This may seem like an obvious thing to do, but we spend so much of our teens striving to be someone we’re not. Whether you looked up to the cool kid in your year, or the person who appears to have been out of the sun for the past ten years of their life and hung out at rock concerts on the weekends. Maybe it was that super clever person who took every test they were ever faced with; with ease and aced it each and every time. Or maybe you wanted to be just like your older and more well rounded sibling. Each of us looked up to someone and fought to change parts of ourself to be more like them.

So my advice for your twenties is to finally be yourself. Let yourself love all of the things you love… Whether it’s travel, photography, sport, writing, music… Whatever. Love it, and talk about it whenever you the opportunity to. People really do want to hear about what interests you whether you believe it or not.

2) Follow your dreams.

You’ve done the hard bit of having to slog through education just to get that piece of paper to tell your future employers about. You’ve worked damn hard for it and you’ve got it – congratulations!

Maybe your parents told you not to study that drama degree you dreamed of because jobs in this field can be hard to come by – so maybe you studied something like business instead. But it’s over now. Are you sitting here with that massive itch that’s nagging at you to finally give in and give it a good old scratch? Do you wake up every morning and dream of a life of writing every morning that you are on your commute to work?

Do you sit on the tube looking through national geographic traveler and look down at your smart attire wishing you could exchange it for hippie pants and flip flops, on a beach somewhere in Thailand?

Your twenties is the time to itch all of those scratches, jump on all of the planes you want to, write all of the books you’ve been meaning to write one day. The time will come when you have to settle down and work a sensible job and provide for your children and family – but nows not it. And you will never be able to shake the ‘what ifs’ in the back of your mind if you don’t try it now.

3) Fall in and out of love.

Do we really only just have ‘the one’? I don’t think so. I think we have many ones throughout our life.
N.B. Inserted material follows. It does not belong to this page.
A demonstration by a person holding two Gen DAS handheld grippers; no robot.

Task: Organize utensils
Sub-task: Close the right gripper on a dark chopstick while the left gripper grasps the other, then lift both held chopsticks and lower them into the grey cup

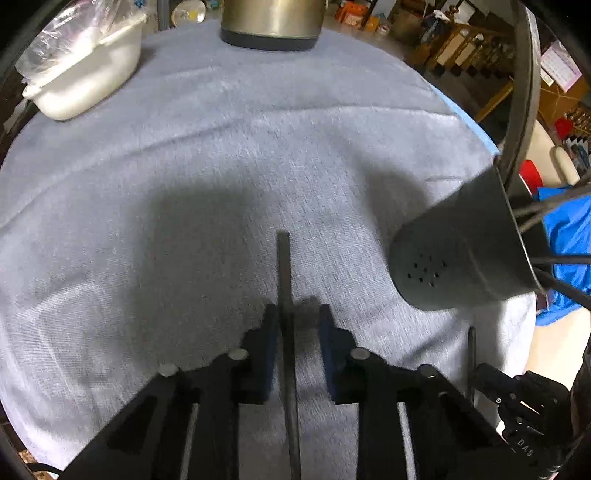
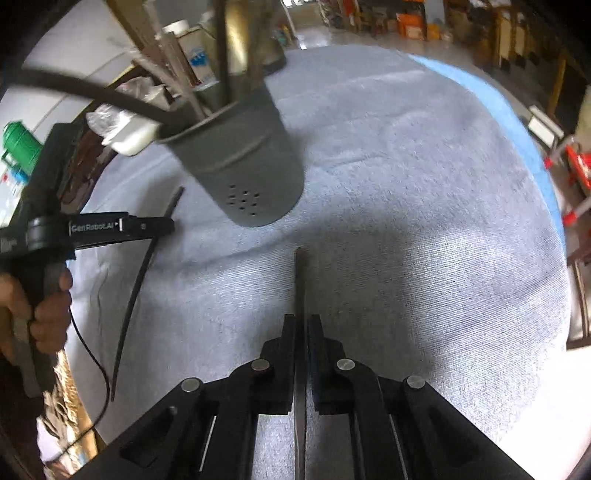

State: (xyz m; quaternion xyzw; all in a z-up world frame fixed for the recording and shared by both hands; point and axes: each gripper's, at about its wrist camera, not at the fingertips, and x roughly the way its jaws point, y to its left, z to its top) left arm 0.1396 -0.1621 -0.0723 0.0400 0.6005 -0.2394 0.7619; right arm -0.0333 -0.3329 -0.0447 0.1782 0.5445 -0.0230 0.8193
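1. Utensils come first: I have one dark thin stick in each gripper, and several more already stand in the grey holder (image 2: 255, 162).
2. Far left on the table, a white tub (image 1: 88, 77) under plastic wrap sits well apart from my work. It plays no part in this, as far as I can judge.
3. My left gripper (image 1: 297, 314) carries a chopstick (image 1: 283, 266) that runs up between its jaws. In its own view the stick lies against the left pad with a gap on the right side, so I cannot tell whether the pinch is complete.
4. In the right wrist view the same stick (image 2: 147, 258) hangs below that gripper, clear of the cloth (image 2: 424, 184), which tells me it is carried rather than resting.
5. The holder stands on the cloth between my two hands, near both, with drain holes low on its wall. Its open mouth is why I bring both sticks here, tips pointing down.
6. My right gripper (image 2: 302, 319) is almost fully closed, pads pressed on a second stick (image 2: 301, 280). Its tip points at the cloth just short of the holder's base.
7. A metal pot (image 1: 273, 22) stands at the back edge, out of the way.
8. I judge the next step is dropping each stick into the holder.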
Your twenties is the perfect time to go and figure that out. Fall in and out of love. Get your heart broken. Adore and be adored. Kiss all of the frogs and cry to your best friend when another frog hasn’t phoned you back when they promised they would.

One day, one of those frogs who you kiss will become your prince. But maybe there will be a few princes or ones out there before you find the one that is going to be the rest of your book and not just a passing chapter.

So enjoy eating far too much ice cream and drinking too much wine while you cry about a heartbreak. Remember you are only in your twenties. Your time will come.

4) Exfoliate.

Dry skin, ain’t nobody got time for that.

5) Ask that cute boy at the bar for his number.

Girls, wake up. This is the 21st century and the rolls are changing. If you can go up for that job with the equal pay to your male counterpart then you can most certainly pluck up enough courage to ask someone for their number.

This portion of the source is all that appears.